■ Problem to work on
Set down all of the data exactly as it appears.

■ Data extract
[Start of Attachment]

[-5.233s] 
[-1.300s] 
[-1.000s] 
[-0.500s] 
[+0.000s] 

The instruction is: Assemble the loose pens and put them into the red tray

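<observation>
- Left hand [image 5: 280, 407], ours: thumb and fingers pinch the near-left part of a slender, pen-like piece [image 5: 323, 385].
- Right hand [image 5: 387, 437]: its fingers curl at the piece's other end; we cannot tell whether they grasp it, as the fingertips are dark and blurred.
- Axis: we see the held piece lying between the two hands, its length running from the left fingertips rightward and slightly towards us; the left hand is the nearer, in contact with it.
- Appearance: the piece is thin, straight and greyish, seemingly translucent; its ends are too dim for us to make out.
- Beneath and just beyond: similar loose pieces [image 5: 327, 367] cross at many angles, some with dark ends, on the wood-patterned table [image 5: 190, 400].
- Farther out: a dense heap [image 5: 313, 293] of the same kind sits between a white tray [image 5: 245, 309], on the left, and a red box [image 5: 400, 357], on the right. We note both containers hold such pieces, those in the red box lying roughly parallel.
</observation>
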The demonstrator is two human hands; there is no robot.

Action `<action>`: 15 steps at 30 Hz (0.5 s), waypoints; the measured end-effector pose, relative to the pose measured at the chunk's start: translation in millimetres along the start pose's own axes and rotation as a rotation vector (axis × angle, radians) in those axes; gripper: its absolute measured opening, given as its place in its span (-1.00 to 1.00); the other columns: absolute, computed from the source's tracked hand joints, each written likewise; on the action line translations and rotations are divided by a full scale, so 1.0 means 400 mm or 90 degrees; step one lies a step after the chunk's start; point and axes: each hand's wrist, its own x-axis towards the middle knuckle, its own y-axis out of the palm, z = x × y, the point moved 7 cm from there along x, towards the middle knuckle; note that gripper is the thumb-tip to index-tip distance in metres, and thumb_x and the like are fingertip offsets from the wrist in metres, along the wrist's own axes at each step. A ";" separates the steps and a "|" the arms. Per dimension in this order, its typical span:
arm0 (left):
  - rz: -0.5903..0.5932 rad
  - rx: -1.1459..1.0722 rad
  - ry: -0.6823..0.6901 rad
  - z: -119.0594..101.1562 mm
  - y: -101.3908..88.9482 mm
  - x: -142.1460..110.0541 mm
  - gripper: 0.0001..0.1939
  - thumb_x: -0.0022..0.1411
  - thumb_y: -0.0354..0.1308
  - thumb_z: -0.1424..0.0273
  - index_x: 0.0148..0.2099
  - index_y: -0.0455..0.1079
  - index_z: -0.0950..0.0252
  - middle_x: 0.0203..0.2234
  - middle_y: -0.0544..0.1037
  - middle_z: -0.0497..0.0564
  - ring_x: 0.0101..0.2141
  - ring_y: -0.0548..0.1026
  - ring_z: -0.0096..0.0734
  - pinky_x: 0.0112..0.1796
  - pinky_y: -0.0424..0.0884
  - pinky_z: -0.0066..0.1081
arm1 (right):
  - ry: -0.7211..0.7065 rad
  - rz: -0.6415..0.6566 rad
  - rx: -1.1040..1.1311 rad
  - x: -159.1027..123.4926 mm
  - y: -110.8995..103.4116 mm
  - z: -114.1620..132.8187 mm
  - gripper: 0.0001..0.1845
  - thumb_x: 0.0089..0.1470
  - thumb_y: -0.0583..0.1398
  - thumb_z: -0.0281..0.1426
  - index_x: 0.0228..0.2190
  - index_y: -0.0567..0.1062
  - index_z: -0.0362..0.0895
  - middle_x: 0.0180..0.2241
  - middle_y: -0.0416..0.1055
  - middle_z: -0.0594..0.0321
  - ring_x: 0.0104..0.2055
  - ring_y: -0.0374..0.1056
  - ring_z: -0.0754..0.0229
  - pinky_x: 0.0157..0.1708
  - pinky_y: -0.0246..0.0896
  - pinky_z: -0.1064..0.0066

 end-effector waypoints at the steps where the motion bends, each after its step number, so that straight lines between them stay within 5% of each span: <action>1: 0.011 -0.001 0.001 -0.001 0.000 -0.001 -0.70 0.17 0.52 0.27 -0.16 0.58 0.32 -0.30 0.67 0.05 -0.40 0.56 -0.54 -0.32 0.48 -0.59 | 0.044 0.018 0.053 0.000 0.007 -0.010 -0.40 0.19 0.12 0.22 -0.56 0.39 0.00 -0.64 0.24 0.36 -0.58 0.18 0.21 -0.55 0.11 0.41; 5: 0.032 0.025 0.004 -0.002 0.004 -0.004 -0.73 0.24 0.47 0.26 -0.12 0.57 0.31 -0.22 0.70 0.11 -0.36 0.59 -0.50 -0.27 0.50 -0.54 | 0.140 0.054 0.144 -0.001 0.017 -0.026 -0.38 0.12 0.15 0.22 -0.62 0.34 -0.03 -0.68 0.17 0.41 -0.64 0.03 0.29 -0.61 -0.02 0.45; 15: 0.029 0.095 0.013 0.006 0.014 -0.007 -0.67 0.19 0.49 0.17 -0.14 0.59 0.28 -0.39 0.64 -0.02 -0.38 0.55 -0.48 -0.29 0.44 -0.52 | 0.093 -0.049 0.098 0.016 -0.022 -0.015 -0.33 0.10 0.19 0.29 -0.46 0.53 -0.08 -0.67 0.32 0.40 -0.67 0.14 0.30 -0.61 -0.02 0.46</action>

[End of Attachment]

■ Result for this task
[-5.233s] 
[-1.300s] 
[-1.000s] 
[-0.500s] 
[+0.000s] 

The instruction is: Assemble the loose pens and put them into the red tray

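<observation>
- Left hand [image 5: 280, 407], ours: thumb and fingers pinch the near-left part of a slender, pen-like piece [image 5: 323, 385].
- Right hand [image 5: 387, 437]: its fingers curl at the piece's other end; we cannot tell whether they grasp it, as the fingertips are dark and blurred.
- Axis: we see the held piece lying between the two hands, its length running from the left fingertips rightward and slightly towards us; the left hand is the nearer, in contact with it.
- Appearance: the piece is thin, straight and greyish, seemingly translucent; its ends are too dim for us to make out.
- Beneath and just beyond: similar loose pieces [image 5: 327, 367] cross at many angles, some with dark ends, on the wood-patterned table [image 5: 190, 400].
- Farther out: a dense heap [image 5: 313, 293] of the same kind sits between a white tray [image 5: 245, 309], on the left, and a red box [image 5: 400, 357], on the right. We note both containers hold such pieces, those in the red box lying roughly parallel.
</observation>
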The demonstrator is two human hands; there is no robot.

Action `<action>`: 15 steps at 30 Hz (0.5 s), waypoints; the measured end-effector pose, relative to the pose measured at the chunk's start: translation in millimetres along the start pose's own axes and rotation as a rotation vector (axis × angle, radians) in those axes; gripper: its absolute measured opening, given as its place in its span (-1.00 to 1.00); the other columns: absolute, computed from the source's tracked hand joints, each written likewise; on the action line translations and rotations are divided by a full scale, so 1.0 means 400 mm or 90 degrees; step one lies a step after the chunk's start; point and axes: each hand's wrist, its own x-axis towards the middle knuckle, its own y-axis out of the palm, z = x × y, the point moved 7 cm from there along x, towards the middle knuckle; note that gripper is the thumb-tip to index-tip distance in metres, and thumb_x and the like are fingertip offsets from the wrist in metres, along the wrist's own axes at each step. A ";" separates the steps and a "|" the arms. Per dimension in this order, its typical span:
arm0 (left):
  - rz: -0.5903..0.5932 rad
  - rx: -1.1459..1.0722 rad
  - ry: -0.6823..0.6901 rad
  - z: -119.0594..101.1562 mm
  - y: -101.3908..88.9482 mm
  - x: -142.1460..110.0541 mm
  - gripper: 0.0001..0.1939
  - thumb_x: -0.0022..0.1411
  - thumb_y: -0.0354..0.1308
  - thumb_z: -0.1424..0.0273
  - index_x: 0.0148..0.2099
  - index_y: -0.0455..0.1079
  - index_z: -0.0950..0.0252
  - middle_x: 0.0203..0.2234
  - middle_y: -0.0544..0.1037
  - middle_z: -0.0497..0.0564
  - ring_x: 0.0101..0.2141
  - ring_y: -0.0548..0.1026
  - ring_z: -0.0096..0.0734
  - pinky_x: 0.0112..0.1796
  - pinky_y: -0.0424..0.0884
  - pinky_z: -0.0066..0.1081
arm1 (right):
  - ry: -0.7211..0.7065 rad
  - rz: -0.6415..0.6566 rad
  - rx: -1.1040..1.1311 rad
  - x: -159.1027..123.4926 mm
  - y: -110.8995..103.4116 mm
  - z: -114.1620..132.8187 mm
  - gripper: 0.0001..0.1845
  - thumb_x: 0.0089..0.1470
  - thumb_y: -0.0583..0.1398
  - thumb_z: -0.0281..0.1426
  - index_x: 0.0228..0.2190
  - index_y: -0.0567..0.1062
  - index_z: -0.0362..0.0895
  - middle_x: 0.0180..0.2241
  - middle_y: -0.0416..0.1055
  - middle_z: -0.0594..0.0321
  - ring_x: 0.0104..0.2055
  - ring_y: -0.0374..0.1056
  - ring_z: -0.0754..0.0229
  - pinky_x: 0.0157..0.1708
  - pinky_y: -0.0246..0.0896
  - pinky_z: -0.1064..0.0066

 end-effector waypoints at the steps where the motion bends, each after its step number, so that straight lines between them stay within 5% of each span: <action>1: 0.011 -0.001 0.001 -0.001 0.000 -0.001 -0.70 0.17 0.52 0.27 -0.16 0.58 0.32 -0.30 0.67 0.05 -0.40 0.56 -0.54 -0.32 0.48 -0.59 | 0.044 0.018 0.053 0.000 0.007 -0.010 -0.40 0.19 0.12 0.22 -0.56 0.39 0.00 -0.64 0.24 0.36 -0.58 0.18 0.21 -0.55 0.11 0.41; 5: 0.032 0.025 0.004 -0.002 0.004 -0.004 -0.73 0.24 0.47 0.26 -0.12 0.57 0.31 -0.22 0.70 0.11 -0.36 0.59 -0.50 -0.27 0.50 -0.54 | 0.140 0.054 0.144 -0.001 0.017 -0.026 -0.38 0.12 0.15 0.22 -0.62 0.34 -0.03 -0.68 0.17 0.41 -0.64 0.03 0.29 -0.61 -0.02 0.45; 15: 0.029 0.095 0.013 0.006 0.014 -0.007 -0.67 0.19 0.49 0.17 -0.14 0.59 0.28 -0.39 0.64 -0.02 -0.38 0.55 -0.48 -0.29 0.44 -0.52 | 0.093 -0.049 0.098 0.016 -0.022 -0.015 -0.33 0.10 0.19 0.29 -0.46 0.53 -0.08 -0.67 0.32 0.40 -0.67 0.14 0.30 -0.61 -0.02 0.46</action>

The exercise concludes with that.